Só que, aparentemente, nem todo mundo entendeu a mensagem que Juliana quis passar. Nas redes sociais, os comentários e opiniões dividem-se entre quem apoia e quem não vê sentido algum. Ela acredita que isso, em partes, deve-se aos atuais líderes brasileiros. “Monumentos fálicos, como o Brennand, não tem esse reboliço todo na internet, porque é onde justamente se expressa o machismo, e a misoginia, impulsionados por esse governo”, falou. Juliana também acha que a legalização do aborto na Argentina, que coincidiu com o lançamento de Diva, acabou influenciando na opinião das pessoas.
Uma foto publicada pela artista durante a construção de Diva deu o que falar. Tudo porque o registro revela que a maioria dos trabalhadores manuais envolvidos na produção são negros. Notari acha hipocrisia lhe creditarem por essa culpa, uma vez que a problemática é algo que existe há décadas no Brasil e, como qualquer área, a arte reproduz a verdadeira e infeliz face do País, com as minorias colocadas em empregos secundários e com salários menores.

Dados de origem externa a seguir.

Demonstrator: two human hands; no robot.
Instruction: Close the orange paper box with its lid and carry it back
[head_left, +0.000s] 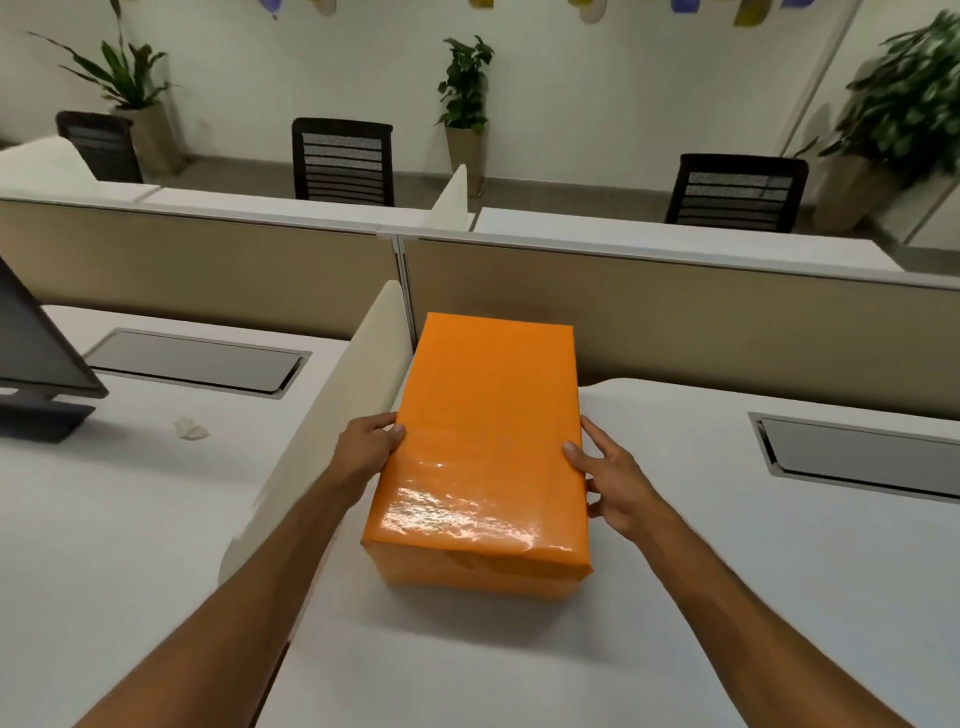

Outro ponto levantado nas redes sociais é o fato de que nem toda mulher possui vagina. A comunidade trans também está inserida no gênero feminino e algumas pessoas se sentiram ofendidas com a relação vagina e feminina. Juliana, entretanto, conta que não foi isso que quis dizer. “Não é que a vagina vá anular algo. É uma complementaridade de forças. Não estou anulando os transexuais, é uma força feminina. Tem homens que tem uma força feminina muito maior que algumas mulheres, e vice versa. São fluxos que não anulam e que não valem a pena genitalizar o processo. E aí é quando eu entro na questão da ferida”, relata.
Foram 11 meses até que enfim a obra ficasse pronta. “Tiveram vários momentos ao longo desses 11 meses que eu achei que a gente não ia conseguir”, assume Juliana. Ela comenta que a sua publicação no Instagram foi um desabafo e tirada de peso nas costas. “Ufa, consegui”, foi o seu pensamento naquele momento. “Foi literalmente um parto cavar aquele buraco. Não podíamos usar máquina ou escavadeira, porque podia não conseguir fazer as formas que a gente queria, podia ser muito brusco, aí foi tudo manualmente. Foi muito trabalhosa. E ao mesmo tempo foi um trabalho que teve alegria, eu acabei virando da família dos meninos, dos trabalhadores”, brinca.